====== DATA BELOW

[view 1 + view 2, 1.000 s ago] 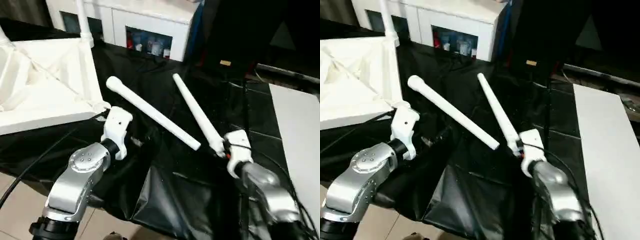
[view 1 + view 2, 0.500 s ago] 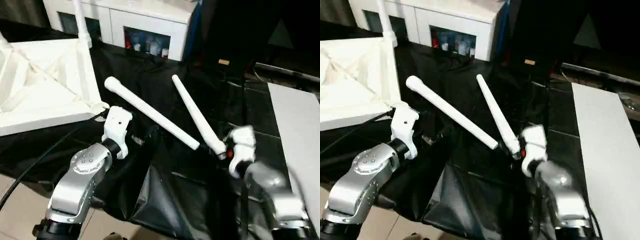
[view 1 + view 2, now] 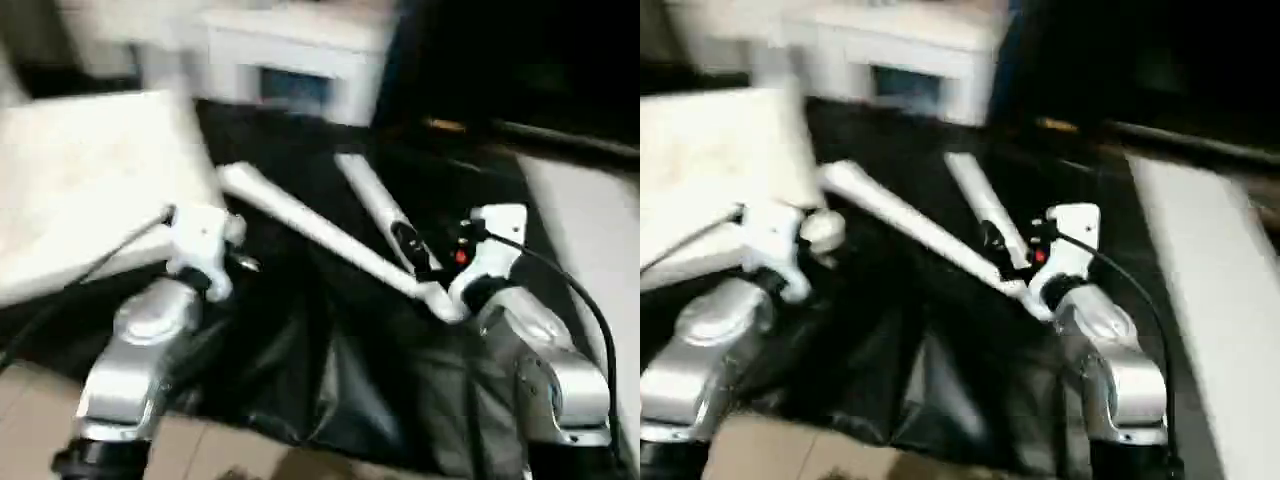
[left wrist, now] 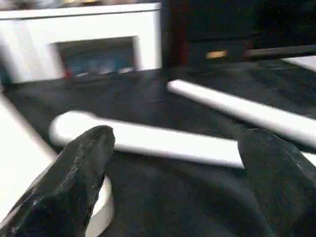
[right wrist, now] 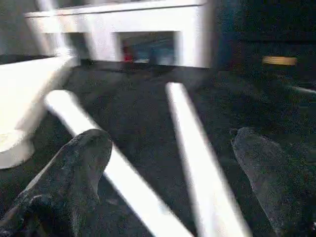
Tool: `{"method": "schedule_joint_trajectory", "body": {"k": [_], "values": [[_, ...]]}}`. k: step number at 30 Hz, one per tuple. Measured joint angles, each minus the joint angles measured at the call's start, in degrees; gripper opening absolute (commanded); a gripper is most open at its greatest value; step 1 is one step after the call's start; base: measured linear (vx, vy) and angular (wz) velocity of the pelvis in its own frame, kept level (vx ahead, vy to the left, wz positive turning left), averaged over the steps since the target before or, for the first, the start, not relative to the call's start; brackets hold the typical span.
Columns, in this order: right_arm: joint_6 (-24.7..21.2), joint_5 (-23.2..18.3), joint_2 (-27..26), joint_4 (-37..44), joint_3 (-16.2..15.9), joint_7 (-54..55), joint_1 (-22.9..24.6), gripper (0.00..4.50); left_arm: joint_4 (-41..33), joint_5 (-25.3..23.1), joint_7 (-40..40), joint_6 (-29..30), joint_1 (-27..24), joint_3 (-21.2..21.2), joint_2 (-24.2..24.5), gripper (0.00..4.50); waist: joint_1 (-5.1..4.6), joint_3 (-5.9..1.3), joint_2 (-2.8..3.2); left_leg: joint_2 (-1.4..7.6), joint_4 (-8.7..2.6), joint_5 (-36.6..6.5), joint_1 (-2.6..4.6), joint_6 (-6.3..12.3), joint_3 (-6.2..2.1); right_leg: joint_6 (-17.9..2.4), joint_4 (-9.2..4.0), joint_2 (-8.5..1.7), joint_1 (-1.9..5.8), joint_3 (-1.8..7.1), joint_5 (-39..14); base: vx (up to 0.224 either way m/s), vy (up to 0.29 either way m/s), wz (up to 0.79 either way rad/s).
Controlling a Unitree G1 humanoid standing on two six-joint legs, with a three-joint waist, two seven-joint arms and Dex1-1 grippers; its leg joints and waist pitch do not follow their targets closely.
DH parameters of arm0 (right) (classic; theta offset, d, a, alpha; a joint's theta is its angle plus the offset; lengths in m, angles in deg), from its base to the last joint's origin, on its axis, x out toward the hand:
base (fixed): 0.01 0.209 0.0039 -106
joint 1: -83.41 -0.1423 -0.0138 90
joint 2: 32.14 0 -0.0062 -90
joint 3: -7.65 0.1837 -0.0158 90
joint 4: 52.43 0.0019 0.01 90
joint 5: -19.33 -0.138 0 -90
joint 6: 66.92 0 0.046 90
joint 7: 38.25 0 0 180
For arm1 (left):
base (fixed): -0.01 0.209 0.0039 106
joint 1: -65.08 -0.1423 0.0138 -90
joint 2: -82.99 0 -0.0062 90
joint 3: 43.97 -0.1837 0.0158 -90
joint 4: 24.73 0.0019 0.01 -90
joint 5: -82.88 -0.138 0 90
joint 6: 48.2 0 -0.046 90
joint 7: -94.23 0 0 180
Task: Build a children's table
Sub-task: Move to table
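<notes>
Head views: two loose legs lie crossed on the black cloth beside the tabletop (image 3: 90, 190); the right gripper (image 3: 425, 262) hangs spread over the far leg (image 3: 372, 205), nearer it than the left gripper (image 3: 215, 250). Left wrist view: left fingers (image 4: 79, 173) splayed and empty, the near leg (image 4: 163, 140) lying crosswise just ahead. Right wrist view: right fingers (image 5: 74, 173) released, the far leg running lengthwise away between them, so probably the next pick.

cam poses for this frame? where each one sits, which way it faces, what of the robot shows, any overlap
Left eye, right eye: head stereo pair, looking forward and down; silver forearms, left gripper, right gripper over two loose legs on black sheet.
Left wrist: along its own spread fingers at both legs.
Right wrist: along its own spread fingers at both legs, tabletop beside.
Shared: all show both legs and white cabinet.
</notes>
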Motion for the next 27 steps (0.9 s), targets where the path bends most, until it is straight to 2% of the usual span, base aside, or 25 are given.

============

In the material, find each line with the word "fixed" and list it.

• [TASK OUTPUT]
base (fixed): 0.01 0.209 0.0039 -106
base (fixed): -0.01 0.209 0.0039 106

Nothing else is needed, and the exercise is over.